Les étoiles dans ses yeux étaient tellement grandes qu'il ne voyait plus droit devant lui. Son frère riait, théâtralisant le tout. Il faisait des grands mouvements, il picotait le bras du mioche pour lui montrait comment faisait l'aiguille sur la peau. Le petit passait par toutes les expressions, de la surprise, au point de mettre ses deux mains devant sa bouche, à l'éclat de rire, au frisson, tout cela en l'espace d'une seconde. Parce que son frère était toute sa vie, son frère était son rire, ses pleurs, ses peurs, ses envies. Il lui avait glissé l'instant d'après un truc bizarre dans l'oreille pour lui faire écouter. Il lui avait dit que cette langue était quelque chose de particulier, un moyen de s'évader. Évidemment, à cet âge, il n'avait pas besoin de s'évader, son frère faisait tout le travail pour ça. Mais il écoutait, attentivement, les mots, l'intonation, le fond. Neil mettait tout dans un coin de sa tête, reliant tout à son frère, à la perfection.

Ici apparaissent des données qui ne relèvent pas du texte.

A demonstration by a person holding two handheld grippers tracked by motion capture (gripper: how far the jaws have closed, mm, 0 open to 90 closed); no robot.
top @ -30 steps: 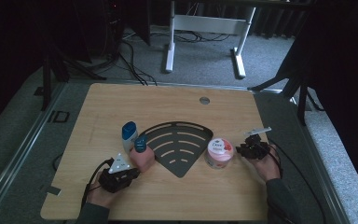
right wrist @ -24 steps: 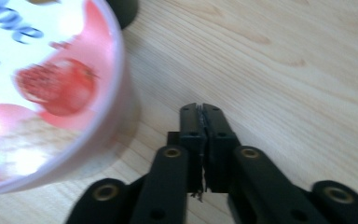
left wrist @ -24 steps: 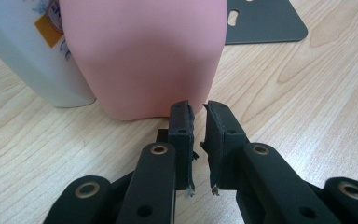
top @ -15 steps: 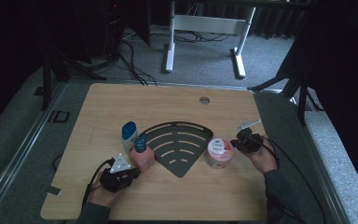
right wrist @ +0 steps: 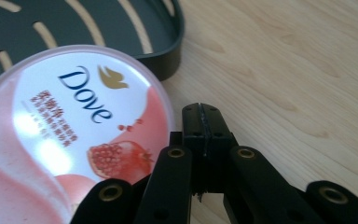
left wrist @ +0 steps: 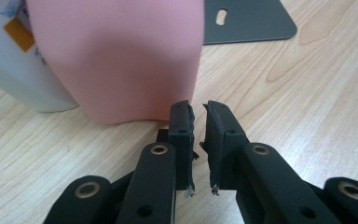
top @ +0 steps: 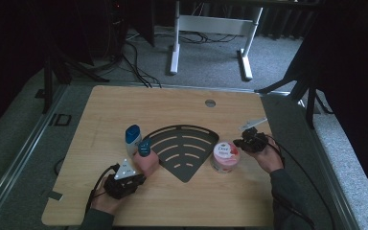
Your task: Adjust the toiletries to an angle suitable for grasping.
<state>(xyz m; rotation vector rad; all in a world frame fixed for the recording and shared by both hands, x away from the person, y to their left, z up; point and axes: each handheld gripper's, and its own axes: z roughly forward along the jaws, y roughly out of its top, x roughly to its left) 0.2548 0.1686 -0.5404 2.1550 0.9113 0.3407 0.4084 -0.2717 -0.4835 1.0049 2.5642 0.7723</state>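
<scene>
On the wooden table [top: 182, 110], the right gripper [top: 244, 142] lay at about four o'clock from the table's centre, just beside the pink Dove jar [top: 224, 156]. In the right gripper view its jaws were pressed flat together with nothing between them, the right gripper [right wrist: 204, 122] tips just off the Dove jar [right wrist: 70, 130] lid, at about three o'clock of it. The jar stood on the bare wood, touching or nearly touching the right edge of the black slotted tray [top: 184, 148]. The left gripper [top: 133, 178] sat at about seven o'clock from the centre, behind a pink bottle [top: 146, 158] and a white bottle with a blue cap [top: 132, 139]. In the left gripper view its jaws stood slightly apart and empty, the pink bottle [left wrist: 121, 56] just ahead at eleven o'clock.
</scene>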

Et c'est comme ça qu'est née la passion, l'ambition. C'est comme ça qu'est venue l'obsession. Histoire de se raccrocher à quelque chose de beau, d'avoir le souvenir d'un moment heureux. Peut-être que ce moment n'était pas si magique, mais pour lui il n'y avait rien de plus beau. Il ne pouvait pas croire que son frère n'était pas quelqu'un de bien. Lorsque ses parents parlaient en mal de lui, le chirurgien, encore aujourd'hui, ne faisait que se rappeler ce parfait instant. Là où il avait pu goûter au pur bonheur pour la première fois, une dose qu'on lui avait injectée comme ça, sans rien lui demander. Bim. En plein dans sa face d'innocent. Comme l'enfant qu'il était il avait pas pu réaliser. Mais aujourd'hui il voyait, à quel point cet instant était important, magique, envoûtant. C'était le seul instant qu'il ne pouvait pas expliquer. Son esprit, trop scientifique pour rêver ne comprenait pas comment c'était possible d'être heureux rien qu'avec un simple souvenir.

Pourtant, encore aujourd'hui, lorsqu'il doute, lorsqu'il a peur. Peur qu'Ivy parte, qu'elle craque à nouveau pour les yeux d'un autre. Peur de la perdre, qu'elle disparaisse, qu'elle s'évapore comme de la fumée entre ses doigts il pense à ce moment. Un instant, il ferme les yeux, et il se souvient du bonheur si simple. Du regard d'Ivy, du rire de son aîné. Il ne fallait qu'une simple seconde, un simple souffle pour que tout disparaisse, tous les doutes, toutes les peurs. Peut-être qu'Ivy n'était finalement pas le seul amour de sa vie. Peut-être que son frère l'était bien avant. Mais son premier grand amour l'avait quitté, sans un mot, sans un au revoir. Il était parti, comme ça, sans rien dire. Un matin, il n'y avait plus de rire, plus de sourire. Qu'en serait-il d'Ivy ? Parfois, Neil se le demandait, ne trouvant pas de réponse. Parce que son frère avait volé la moitié de son cœur, sa femme la deuxième. Il ne vivait déjà plus qu'avec un ventricule, et le médecin qu'il était, savait qu'il ne survivrait pas à la perte du second. Alors peut-être un jour, n'aurait-il plus peur. Peut-être un jour, verrait-il dans les yeux d'Ivy, l'amour qu'elle lui porte, qu'elle lui donne et alors peut-être finirait-il par croire au bonheur éternel, celui qui dépasse la mort, l'entendement, la science et tout ce qu'on veut.

Mais en attendant il ferme les yeux, il pense à ce moment et il sourit. Parce qu'il est comme ça, Neil, même s'il ne sait pas comment, pourquoi, il continue d'y croire, s'en même vraiment s'en apercevoir.